Starting at the line with "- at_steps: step" and going on through the line with "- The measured", reproduce each line in the records below exactly and nothing more.
____________
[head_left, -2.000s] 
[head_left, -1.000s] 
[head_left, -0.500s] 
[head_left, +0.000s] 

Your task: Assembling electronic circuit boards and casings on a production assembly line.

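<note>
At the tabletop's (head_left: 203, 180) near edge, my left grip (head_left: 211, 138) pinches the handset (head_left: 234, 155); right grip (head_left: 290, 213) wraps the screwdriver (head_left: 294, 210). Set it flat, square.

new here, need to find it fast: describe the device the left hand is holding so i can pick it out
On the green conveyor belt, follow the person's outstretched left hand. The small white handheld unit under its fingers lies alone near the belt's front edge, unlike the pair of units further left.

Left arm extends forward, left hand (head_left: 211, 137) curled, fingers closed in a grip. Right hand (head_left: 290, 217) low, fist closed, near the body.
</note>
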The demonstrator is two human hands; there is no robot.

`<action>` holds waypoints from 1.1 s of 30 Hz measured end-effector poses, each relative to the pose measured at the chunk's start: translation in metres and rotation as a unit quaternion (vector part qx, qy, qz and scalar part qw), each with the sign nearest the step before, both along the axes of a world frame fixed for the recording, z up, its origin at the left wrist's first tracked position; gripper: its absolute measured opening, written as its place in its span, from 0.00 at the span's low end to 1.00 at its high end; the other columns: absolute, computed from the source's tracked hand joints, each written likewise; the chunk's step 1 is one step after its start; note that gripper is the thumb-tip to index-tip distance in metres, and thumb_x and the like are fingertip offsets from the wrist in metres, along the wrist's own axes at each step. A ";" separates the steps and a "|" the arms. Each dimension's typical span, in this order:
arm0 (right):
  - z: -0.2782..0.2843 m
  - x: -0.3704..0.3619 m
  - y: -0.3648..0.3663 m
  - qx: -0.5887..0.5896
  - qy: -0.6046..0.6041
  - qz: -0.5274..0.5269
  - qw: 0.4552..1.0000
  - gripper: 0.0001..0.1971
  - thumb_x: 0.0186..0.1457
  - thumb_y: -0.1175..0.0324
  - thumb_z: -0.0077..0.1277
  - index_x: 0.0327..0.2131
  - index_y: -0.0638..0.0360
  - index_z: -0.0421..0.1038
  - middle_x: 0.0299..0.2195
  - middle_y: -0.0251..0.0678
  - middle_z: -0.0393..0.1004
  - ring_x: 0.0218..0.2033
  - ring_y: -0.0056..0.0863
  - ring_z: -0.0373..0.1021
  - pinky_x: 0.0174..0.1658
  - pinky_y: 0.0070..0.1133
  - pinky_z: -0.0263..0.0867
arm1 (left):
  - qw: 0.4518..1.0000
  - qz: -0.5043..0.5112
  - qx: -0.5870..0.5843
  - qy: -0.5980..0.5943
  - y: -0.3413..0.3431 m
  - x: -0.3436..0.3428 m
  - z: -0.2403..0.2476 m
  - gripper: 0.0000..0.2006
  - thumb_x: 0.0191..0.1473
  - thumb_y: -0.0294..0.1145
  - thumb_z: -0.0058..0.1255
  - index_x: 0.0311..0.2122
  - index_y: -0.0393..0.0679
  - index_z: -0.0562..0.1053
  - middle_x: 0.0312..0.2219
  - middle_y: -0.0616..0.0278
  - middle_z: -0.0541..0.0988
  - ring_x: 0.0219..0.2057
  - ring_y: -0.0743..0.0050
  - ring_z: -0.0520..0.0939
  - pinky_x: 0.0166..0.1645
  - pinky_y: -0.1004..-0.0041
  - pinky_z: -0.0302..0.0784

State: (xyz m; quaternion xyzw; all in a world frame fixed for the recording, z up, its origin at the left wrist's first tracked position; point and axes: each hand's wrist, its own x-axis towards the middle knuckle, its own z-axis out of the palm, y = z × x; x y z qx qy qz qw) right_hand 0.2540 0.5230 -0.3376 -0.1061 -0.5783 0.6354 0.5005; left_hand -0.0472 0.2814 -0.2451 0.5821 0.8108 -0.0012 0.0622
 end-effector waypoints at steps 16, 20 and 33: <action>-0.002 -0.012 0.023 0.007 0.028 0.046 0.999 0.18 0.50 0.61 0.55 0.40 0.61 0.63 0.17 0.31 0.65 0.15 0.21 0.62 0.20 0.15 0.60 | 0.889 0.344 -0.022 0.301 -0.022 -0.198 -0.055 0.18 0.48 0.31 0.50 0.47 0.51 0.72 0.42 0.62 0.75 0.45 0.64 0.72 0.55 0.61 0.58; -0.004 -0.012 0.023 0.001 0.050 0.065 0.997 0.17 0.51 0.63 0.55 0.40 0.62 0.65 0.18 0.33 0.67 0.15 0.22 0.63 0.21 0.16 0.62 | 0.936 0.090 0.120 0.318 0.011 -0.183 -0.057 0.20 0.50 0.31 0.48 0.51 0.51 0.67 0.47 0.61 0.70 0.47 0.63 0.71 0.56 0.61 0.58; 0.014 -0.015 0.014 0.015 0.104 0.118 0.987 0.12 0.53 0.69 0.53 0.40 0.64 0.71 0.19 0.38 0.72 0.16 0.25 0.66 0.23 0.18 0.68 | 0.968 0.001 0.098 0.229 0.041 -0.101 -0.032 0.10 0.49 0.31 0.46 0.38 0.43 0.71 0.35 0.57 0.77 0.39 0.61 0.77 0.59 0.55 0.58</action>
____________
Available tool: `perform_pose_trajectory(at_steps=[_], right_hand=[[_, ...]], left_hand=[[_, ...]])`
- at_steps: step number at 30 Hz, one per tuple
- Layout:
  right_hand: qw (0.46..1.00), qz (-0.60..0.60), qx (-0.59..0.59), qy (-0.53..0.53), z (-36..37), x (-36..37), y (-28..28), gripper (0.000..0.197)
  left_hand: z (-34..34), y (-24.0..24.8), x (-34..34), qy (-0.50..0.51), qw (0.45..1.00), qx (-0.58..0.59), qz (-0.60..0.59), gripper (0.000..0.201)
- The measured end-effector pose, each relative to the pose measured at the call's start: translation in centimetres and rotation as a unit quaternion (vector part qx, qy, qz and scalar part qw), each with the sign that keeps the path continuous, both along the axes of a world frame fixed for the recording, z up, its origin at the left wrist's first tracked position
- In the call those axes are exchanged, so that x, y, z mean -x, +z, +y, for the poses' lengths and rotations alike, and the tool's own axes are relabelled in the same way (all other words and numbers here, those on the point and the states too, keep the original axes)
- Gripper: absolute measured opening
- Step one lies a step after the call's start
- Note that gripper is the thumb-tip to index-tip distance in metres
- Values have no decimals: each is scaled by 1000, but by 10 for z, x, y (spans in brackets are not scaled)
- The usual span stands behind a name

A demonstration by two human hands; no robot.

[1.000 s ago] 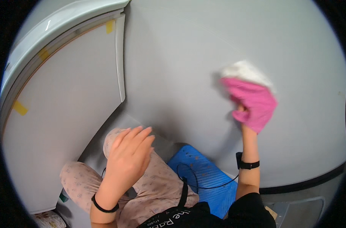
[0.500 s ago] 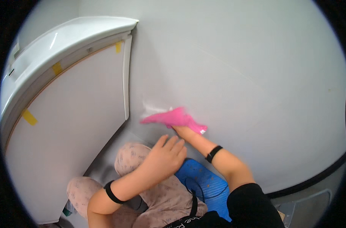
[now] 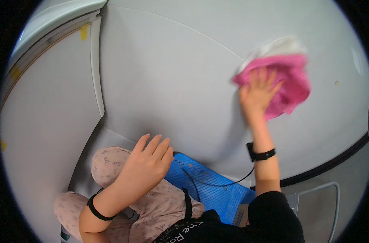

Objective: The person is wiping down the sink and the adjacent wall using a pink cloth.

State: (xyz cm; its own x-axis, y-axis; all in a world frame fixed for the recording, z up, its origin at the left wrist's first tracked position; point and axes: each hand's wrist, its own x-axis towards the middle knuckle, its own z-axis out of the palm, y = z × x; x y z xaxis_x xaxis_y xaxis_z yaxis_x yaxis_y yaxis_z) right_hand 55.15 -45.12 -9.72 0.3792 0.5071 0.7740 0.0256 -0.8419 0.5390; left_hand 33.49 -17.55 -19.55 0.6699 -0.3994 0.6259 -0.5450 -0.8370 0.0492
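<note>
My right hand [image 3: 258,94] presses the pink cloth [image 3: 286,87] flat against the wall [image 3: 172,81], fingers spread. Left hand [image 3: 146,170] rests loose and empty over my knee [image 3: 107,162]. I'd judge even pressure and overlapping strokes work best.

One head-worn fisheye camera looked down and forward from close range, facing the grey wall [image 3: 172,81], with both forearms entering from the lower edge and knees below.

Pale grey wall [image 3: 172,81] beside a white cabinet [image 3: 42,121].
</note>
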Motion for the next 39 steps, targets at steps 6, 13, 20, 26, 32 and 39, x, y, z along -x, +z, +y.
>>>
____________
** SOLUTION TO THIS EXERCISE **
- at_steps: step number at 30 Hz, one per tuple
- Layout:
  right_hand: qw (0.46..1.00), qz (-0.60..0.60), qx (-0.59..0.59), qy (-0.53..0.53), z (-36..37), x (-36..37), y (-28..28), gripper (0.000..0.197)
  left_hand: z (-34..34), y (-24.0..24.8), x (-34..34), qy (-0.50..0.51), qw (0.45..1.00), qx (-0.58..0.59), qz (-0.60..0.59), gripper (0.000..0.201)
- The measured end-effector pose, each relative to the pose measured at the call's start: translation in centimetres and rotation as a unit quaternion (vector part qx, qy, qz and scalar part qw), each with the sign that keeps the path continuous, both along the axes of a world frame fixed for the recording, z up, its origin at the left wrist's first tracked position

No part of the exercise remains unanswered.